Wednesday, December 17, 2014

"Haiti is the best country"

Last night I was shooting the breeze with my adult neighbors, Bradley and Ketsia. It was a beautiful windy evening and most of the houses on our street didn't have electricity, so everyone was outside. Children were running around, teens were gossiping, and adults were drinking a beer or buying food from the restaurant next door.
Out of the blue, Ketsia asked me, "Do you think Haiti is a good country?" I gave my standard response about every nation having its positives and negatives, and then she interrupted me. "I think Haiti is the best country! The best country!" she declared emphatically. Beside her Bradley nodded furiously. "That's right," he chimed in. "Everyone in the US thinks that Haitians are constantly miserable because we are poor, but it's not true. Our life is good and we are happy."
I've thought about what Bradley and Ketsia said. Life in Haiti is good and people are happy, but what makes the goodness and the happiness so remarkable is the fact that they exist in the face of such poverty and oppression.
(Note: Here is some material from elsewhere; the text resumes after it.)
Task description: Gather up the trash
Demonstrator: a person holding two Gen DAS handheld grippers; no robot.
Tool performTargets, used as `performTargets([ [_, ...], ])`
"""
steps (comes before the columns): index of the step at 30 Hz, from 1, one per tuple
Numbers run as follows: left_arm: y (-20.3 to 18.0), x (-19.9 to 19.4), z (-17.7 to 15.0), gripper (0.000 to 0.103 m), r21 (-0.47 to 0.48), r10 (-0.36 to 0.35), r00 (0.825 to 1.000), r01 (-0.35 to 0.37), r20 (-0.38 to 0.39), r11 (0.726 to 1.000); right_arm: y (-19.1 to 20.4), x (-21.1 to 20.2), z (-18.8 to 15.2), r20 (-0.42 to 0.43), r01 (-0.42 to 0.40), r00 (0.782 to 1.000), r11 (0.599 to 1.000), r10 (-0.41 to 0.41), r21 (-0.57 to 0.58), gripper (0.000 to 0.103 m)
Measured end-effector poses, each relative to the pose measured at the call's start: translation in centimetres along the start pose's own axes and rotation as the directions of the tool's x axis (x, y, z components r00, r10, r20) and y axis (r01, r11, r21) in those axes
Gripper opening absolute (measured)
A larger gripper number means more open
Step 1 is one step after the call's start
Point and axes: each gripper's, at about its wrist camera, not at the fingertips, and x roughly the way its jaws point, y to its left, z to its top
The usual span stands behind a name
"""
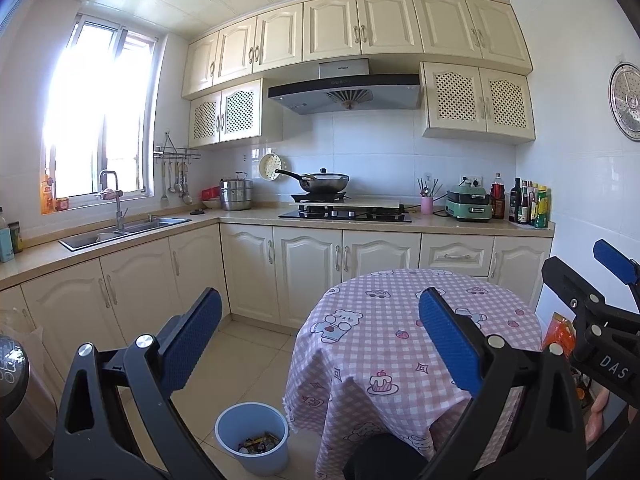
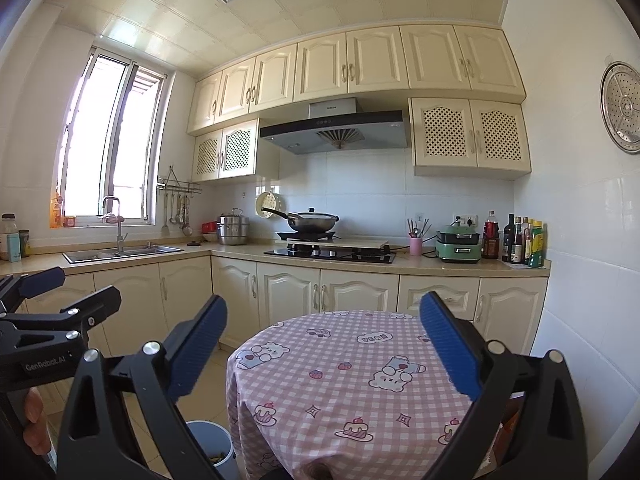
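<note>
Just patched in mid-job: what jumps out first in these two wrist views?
The round table in its pink checked bear-print cloth fills the foreground, framed by both wide-open grippers, left and right. A blue trash bin with wrappers inside stands on the floor at the table's left. Behind, a wok sits on the stove.

A pink checked cloth (image 2: 344, 380) covers the round tabletop (image 1: 400, 344) at lower centre; a blue bin (image 1: 252, 438) stands on the tiled floor (image 1: 244, 356) lower left.
</note>
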Motion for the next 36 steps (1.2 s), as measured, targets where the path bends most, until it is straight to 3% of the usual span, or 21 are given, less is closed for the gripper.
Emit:
performTargets([
  [36,0.28,0.10,-0.29,0.095,0.024,-0.026,1.000,0.026,-0.018,0.999,-0.05,-0.17,-0.15,-0.005,0.011,1.000,1.000,-0.011,0.019,0.095],
])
It's easy for me to be happy with a full stomach, a comfy bed and the security of a job, but what if I were hungry, unemployed and sleeping on a piece of cardboard in a mud and stick hut?

Of course, not all Haitians are in that level of poverty, but they all face financial and health needs that I could never imagine as an American. And yet overall, I see many more smiles every day than frowns, hear much more laughter than weeping, see more rejoicing than complaining. Maybe Ketsia's right; maybe Haiti really is the best country.